AIM OF THE EXERCISE: In the material below, how many lines include the string "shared"? Answer with the number and nothing else.

DATA PROVIDED:
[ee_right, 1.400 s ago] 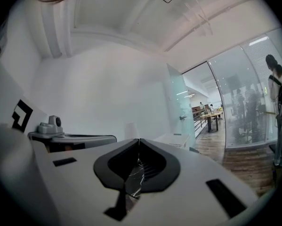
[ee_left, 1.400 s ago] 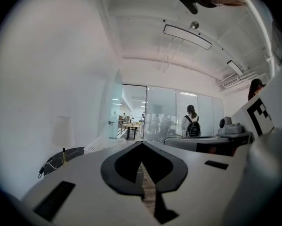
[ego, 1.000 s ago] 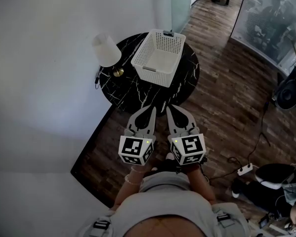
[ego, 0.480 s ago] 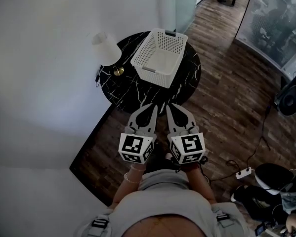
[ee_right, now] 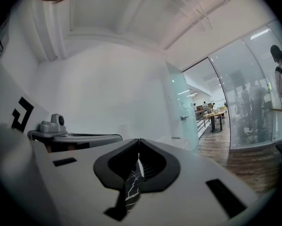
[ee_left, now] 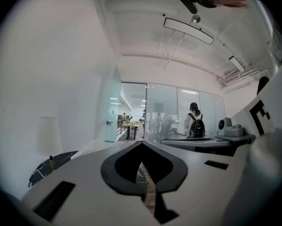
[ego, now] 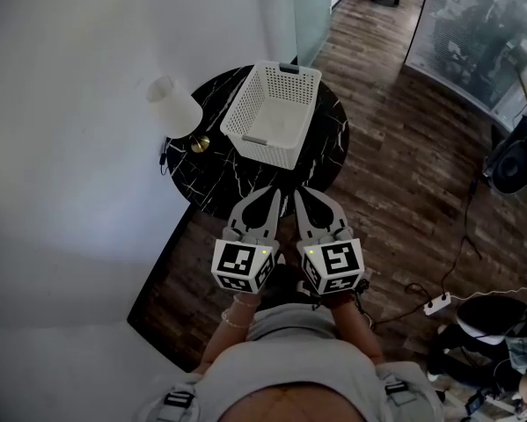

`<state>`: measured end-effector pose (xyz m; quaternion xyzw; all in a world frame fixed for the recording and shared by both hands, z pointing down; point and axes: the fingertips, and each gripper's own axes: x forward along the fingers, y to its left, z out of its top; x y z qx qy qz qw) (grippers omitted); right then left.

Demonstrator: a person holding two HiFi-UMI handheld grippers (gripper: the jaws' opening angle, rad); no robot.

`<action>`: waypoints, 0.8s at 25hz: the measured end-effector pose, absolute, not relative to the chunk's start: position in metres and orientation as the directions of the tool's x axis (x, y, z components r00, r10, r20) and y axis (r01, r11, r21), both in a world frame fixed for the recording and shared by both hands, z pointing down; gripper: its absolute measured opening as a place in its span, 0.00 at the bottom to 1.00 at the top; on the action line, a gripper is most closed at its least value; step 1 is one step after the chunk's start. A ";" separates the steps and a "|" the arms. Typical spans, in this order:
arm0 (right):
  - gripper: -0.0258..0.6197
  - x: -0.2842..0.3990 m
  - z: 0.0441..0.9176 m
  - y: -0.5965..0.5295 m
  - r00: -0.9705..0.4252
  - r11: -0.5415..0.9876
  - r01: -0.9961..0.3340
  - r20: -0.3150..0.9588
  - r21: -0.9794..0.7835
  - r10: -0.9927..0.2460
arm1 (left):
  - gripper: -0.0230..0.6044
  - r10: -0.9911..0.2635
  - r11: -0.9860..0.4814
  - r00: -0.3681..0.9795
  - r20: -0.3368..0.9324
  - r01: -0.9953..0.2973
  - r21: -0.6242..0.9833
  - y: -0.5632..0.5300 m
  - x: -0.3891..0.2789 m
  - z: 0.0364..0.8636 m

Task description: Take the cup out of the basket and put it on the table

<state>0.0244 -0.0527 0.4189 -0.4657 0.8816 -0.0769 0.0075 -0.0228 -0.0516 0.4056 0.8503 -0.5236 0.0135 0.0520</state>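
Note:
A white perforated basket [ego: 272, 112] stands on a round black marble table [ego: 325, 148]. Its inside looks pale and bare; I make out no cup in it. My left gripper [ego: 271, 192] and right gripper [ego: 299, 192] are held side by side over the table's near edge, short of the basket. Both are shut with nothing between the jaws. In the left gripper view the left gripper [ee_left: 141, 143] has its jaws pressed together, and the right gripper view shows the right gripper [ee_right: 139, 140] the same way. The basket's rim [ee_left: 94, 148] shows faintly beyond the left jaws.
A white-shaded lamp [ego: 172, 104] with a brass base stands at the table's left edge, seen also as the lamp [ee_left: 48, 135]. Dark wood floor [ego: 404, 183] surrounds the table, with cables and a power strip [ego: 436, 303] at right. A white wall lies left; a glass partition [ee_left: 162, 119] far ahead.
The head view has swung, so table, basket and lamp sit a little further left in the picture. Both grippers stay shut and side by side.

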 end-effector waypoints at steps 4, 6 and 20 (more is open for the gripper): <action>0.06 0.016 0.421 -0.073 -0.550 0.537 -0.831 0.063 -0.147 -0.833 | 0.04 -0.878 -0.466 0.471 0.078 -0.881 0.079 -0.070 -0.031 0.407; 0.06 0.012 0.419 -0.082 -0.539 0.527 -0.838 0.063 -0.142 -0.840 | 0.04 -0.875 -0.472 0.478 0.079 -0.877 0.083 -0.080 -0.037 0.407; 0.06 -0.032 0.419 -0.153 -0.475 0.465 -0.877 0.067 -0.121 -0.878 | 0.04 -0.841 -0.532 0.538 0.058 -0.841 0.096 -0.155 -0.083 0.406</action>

FINAL ANSWER: 2